Directions for this task → Copy the records below verbatim, from the first line through the line containing "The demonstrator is", inclusive, and output nothing else.

Collection entries:

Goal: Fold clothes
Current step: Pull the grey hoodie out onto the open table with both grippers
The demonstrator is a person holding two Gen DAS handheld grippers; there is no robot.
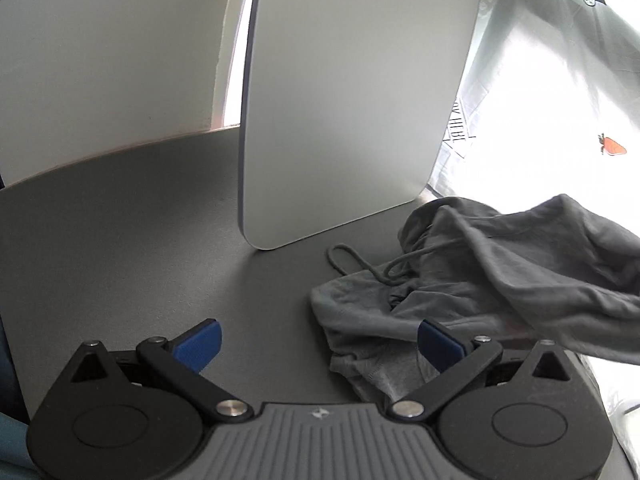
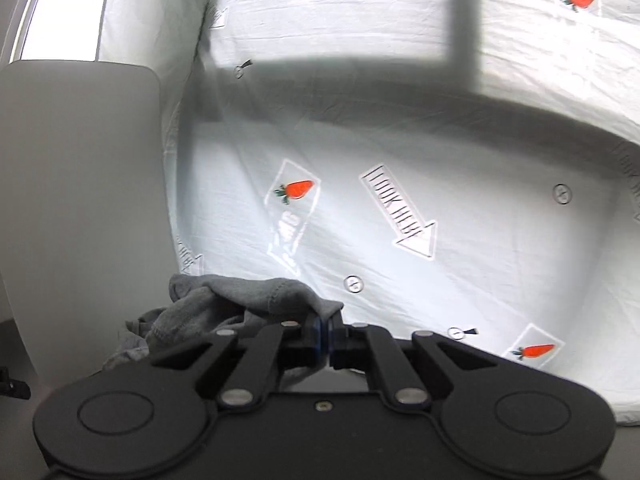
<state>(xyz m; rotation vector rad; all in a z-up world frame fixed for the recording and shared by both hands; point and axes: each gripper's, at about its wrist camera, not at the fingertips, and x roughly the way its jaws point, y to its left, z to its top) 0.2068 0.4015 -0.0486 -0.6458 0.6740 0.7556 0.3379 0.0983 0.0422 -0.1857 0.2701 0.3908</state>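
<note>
Grey drawstring shorts (image 1: 460, 292) lie crumpled on the bench (image 1: 140, 240), one edge pinched in the clenched right gripper (image 2: 325, 334) for spreading; left gripper (image 1: 318, 340) hovers released.

Grey drawstring garment (image 1: 480, 280), apparently shorts, lies crumpled on the dark table, one edge lifted.

Left tongs (image 1: 318, 342) agape, right tongs (image 2: 325, 338) clamped
</note>
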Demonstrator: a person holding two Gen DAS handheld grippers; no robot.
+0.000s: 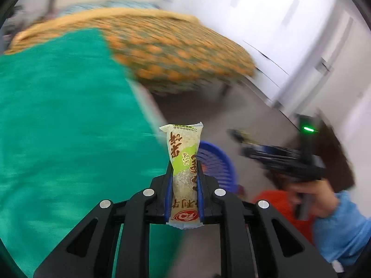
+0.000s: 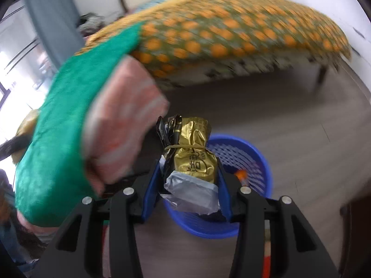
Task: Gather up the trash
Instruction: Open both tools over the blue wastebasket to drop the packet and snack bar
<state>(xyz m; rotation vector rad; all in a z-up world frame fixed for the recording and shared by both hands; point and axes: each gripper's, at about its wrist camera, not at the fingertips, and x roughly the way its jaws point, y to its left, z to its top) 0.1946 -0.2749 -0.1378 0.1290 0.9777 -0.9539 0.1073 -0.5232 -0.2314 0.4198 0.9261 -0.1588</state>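
We have trash in both tongs. Our left tongs [image 1: 184,180] squeeze a green snack wrapper [image 1: 183,162]. Our right tongs [image 2: 189,178] squeeze a gold packet [image 2: 193,159], right above the blue basket [image 2: 255,162]. Dropping both in is left. The green blanket [image 2: 65,139] and dotted bed [image 2: 231,34] sit close by.
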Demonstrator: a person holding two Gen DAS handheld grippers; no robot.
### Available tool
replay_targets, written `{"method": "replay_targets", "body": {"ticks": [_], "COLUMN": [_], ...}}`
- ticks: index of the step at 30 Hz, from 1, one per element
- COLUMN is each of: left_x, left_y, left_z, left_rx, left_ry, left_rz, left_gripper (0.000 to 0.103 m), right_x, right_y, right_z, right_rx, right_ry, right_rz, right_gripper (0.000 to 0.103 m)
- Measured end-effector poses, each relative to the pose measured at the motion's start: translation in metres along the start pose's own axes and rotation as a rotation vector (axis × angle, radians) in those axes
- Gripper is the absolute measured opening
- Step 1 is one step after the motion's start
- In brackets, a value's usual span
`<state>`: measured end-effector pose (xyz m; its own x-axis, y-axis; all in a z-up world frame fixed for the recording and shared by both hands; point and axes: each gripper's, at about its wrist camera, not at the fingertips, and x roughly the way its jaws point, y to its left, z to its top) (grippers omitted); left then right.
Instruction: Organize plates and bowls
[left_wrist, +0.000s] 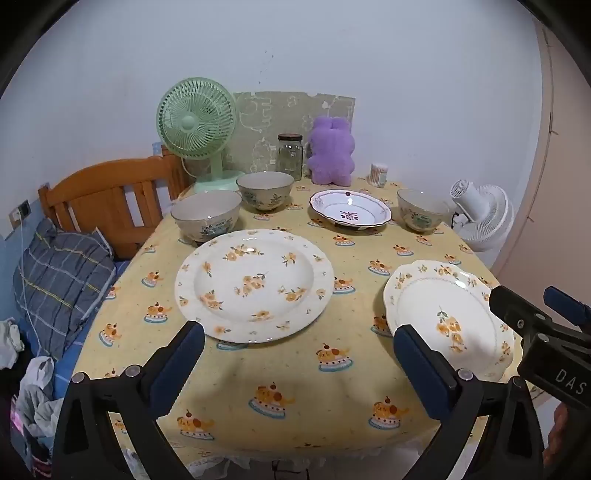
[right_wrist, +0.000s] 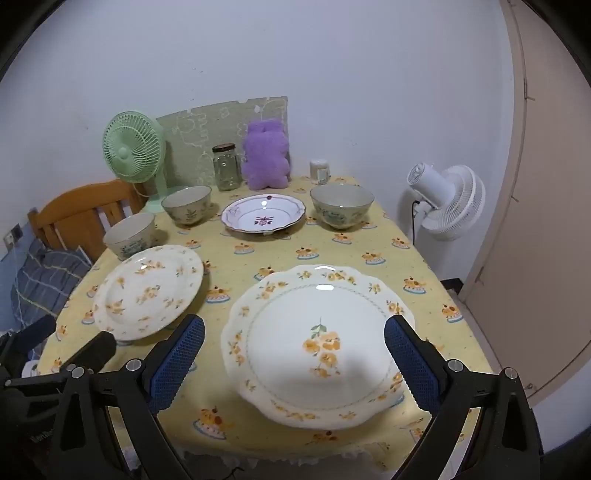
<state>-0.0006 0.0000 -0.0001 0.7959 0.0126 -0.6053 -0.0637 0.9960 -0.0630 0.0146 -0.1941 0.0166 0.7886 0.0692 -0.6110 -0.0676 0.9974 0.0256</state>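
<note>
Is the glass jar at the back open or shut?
Shut: the jar stands upright with a dark lid on its mouth, in both views.

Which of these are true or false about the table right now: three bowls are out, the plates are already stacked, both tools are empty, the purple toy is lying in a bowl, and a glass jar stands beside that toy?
1. Three bowls are out. True: left bowl, middle bowl, right bowl.
2. The plates are stacked. False: the big floral plate, scalloped plate and purple-motif plate lie apart.
3. Both tools are empty. True: left tool and right tool are open.
4. The purple toy lies in a bowl. False: it stands against the wall.
5. A glass jar stands beside it. True.
</note>
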Motion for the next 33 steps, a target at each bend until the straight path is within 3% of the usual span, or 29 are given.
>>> {"method": "replay_targets", "body": {"ticks": [5, 11, 33], "left_x": [-0.011, -0.013, -0.013], "left_y": [-0.012, -0.021, -0.021], "left_z": [-0.009, -0.008, -0.007], "left_rx": [0.03, 0.016, -0.021], "left_ry": [-0.041, -0.01, -0.012], "left_rz": [0.03, 0.028, 0.014], "left_gripper": [0.103, 0.103, 0.103], "right_x": [0.002, -0.005, -0.011], "right_y": [0.008, -0.018, -0.025], "right_z": [-0.007, -0.012, -0.007], "right_rx": [-0.029, 0.017, 0.016], "right_ry": [0.003, 0.013, -0.003], "right_rz": [-0.031, 0.027, 0.07], "right_gripper": [0.099, 0.099, 0.099]}}
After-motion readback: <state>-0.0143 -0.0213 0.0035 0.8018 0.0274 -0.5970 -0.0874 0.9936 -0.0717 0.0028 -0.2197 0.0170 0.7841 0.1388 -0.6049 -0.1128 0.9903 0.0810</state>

Task answer →
Goal: Fold clothes
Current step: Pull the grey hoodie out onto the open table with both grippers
The demonstrator is a person holding two Gen DAS handheld grippers; there is no robot.

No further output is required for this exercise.